*** Exercise inputs ***

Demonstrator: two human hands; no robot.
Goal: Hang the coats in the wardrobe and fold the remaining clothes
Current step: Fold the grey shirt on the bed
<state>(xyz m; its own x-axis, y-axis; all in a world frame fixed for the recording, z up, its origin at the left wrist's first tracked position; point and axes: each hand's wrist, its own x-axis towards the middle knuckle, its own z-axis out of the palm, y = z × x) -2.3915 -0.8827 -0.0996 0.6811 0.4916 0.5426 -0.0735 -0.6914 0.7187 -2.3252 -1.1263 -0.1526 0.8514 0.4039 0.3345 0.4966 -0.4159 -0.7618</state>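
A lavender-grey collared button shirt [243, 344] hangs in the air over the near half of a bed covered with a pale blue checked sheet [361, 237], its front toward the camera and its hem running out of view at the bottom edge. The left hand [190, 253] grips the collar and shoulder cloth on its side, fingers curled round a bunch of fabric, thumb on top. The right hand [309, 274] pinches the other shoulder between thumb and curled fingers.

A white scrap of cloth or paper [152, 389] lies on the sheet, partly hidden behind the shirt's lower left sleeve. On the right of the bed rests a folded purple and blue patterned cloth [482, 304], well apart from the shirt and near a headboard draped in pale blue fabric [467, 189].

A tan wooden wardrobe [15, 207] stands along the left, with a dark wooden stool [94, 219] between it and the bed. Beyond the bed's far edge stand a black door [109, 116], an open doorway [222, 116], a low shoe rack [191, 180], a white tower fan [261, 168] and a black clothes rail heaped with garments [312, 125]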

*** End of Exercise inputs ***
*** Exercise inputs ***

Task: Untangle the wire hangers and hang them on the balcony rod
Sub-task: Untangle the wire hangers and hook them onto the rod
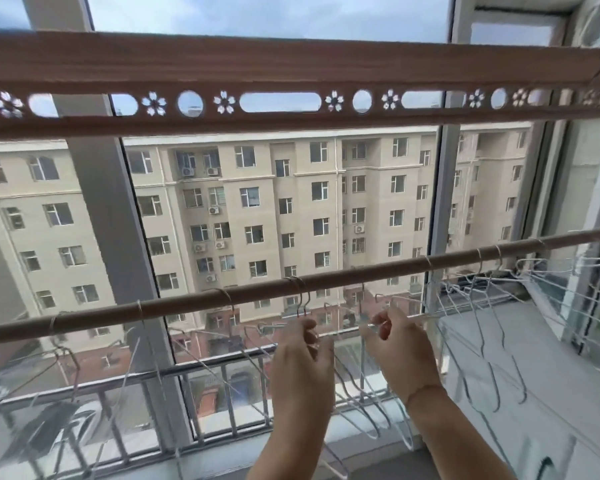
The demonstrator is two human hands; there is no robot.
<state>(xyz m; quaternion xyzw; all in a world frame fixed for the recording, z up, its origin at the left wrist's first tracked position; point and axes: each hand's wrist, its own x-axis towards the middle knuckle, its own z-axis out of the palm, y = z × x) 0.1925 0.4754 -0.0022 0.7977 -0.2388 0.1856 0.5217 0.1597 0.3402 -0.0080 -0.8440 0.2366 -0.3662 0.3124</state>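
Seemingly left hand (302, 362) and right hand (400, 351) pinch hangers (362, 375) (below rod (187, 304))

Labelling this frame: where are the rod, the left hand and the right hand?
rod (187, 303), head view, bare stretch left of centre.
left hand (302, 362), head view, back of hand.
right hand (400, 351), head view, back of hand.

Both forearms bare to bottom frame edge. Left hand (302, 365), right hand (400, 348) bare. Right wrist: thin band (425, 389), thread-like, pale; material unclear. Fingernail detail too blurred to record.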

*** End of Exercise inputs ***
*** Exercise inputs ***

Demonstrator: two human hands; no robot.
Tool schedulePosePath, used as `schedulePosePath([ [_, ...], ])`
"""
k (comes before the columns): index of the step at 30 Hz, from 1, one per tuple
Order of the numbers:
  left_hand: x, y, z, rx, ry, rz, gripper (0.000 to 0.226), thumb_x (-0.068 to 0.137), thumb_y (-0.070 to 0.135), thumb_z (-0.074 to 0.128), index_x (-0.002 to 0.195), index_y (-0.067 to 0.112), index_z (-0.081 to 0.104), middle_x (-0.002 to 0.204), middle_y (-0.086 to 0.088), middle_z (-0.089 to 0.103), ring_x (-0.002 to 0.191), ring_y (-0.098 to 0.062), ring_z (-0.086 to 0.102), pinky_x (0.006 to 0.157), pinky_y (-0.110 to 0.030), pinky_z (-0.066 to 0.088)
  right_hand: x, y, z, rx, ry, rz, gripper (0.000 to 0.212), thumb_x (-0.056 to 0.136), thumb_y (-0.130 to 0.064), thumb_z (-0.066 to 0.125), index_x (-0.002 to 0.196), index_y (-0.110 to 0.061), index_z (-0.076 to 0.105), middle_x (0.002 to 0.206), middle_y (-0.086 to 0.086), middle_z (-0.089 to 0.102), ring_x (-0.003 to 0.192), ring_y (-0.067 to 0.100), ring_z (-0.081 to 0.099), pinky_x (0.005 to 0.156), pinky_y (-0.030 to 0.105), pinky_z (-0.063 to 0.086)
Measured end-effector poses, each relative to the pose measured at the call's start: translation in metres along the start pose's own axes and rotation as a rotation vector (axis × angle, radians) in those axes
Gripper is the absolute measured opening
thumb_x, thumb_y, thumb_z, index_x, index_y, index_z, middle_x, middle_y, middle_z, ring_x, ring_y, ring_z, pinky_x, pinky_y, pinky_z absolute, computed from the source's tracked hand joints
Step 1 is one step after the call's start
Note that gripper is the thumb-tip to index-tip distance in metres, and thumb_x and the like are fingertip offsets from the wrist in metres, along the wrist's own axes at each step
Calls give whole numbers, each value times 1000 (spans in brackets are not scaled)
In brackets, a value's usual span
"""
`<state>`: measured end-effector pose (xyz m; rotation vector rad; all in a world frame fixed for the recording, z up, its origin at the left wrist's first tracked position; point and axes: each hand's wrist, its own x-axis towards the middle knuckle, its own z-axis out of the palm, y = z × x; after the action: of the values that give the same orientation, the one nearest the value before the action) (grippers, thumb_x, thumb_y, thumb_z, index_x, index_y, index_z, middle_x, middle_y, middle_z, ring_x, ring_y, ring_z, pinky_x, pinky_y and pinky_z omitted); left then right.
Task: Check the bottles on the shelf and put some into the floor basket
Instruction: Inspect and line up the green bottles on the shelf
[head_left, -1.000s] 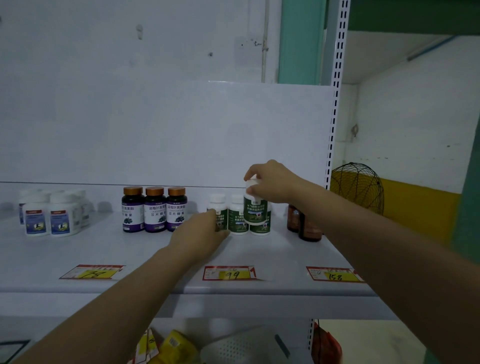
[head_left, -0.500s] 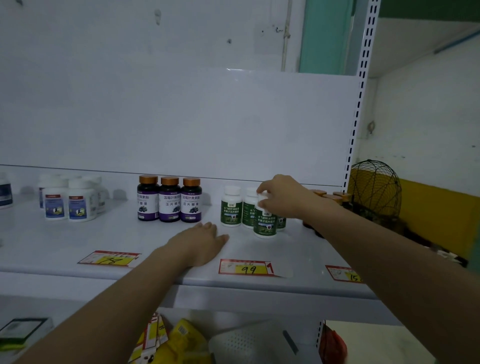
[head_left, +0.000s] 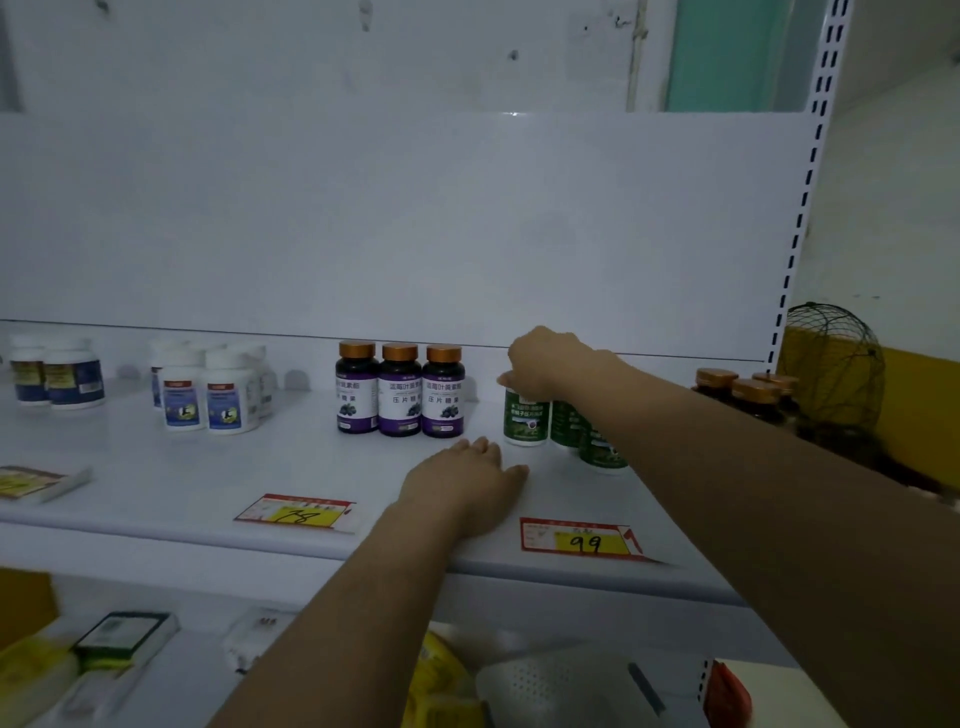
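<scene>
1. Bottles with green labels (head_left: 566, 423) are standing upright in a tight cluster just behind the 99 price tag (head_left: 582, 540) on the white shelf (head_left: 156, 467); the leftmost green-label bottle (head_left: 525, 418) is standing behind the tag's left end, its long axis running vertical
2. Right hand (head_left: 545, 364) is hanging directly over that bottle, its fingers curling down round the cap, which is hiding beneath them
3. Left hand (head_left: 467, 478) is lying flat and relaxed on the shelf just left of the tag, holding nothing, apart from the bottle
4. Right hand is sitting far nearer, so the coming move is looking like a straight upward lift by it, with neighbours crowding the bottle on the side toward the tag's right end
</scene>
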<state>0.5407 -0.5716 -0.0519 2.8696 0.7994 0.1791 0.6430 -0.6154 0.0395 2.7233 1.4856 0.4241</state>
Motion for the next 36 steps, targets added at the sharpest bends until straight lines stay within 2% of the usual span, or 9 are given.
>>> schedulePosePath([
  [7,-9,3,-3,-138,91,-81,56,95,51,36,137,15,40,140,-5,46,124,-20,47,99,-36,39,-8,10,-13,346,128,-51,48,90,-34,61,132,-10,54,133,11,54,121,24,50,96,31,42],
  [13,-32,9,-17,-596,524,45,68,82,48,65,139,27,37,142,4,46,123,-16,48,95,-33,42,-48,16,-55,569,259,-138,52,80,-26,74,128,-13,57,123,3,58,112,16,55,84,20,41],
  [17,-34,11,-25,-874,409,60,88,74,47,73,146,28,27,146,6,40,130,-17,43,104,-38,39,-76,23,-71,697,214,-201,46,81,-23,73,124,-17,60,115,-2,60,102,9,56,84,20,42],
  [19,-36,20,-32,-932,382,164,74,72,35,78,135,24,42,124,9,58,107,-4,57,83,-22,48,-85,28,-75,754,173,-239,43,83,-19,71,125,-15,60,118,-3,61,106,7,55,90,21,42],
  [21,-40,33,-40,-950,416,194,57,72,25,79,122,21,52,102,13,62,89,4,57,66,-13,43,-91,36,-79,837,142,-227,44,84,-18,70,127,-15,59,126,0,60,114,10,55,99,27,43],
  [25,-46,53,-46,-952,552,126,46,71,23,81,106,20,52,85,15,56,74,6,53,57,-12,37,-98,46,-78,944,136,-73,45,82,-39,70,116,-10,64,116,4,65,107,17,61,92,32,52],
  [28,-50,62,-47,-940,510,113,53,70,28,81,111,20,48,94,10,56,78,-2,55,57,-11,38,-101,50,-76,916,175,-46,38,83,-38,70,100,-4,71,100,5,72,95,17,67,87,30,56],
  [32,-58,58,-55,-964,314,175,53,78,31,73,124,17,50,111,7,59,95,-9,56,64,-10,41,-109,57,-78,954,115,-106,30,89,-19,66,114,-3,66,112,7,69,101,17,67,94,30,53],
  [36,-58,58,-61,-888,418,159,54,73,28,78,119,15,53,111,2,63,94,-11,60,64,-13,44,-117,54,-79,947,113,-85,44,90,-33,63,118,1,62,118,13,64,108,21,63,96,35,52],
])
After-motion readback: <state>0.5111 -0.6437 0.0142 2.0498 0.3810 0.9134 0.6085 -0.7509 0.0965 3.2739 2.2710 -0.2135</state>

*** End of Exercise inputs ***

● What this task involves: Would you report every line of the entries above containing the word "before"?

● Output of the task:
k (comes before the columns): index of the step at 30 Hz, from 1, one per tuple
`<state>`: measured end-effector pose (xyz m; rotation vector rad; all in a world frame fixed for the recording, z up, its origin at the left wrist's first tracked position; point and axes: each hand's wrist, its own x-axis towards the middle knuckle, its own z-axis out of the palm, y = z × x; after the action: of the values that give the same orientation, the one nearest the value before the action) (grippers, thumb_x, thumb_y, thumb_z, index_x, index_y, index_z, middle_x, middle_y, middle_z, ring_x, ring_y, ring_z, pinky_x, pinky_y and pinky_z omitted); left then right.

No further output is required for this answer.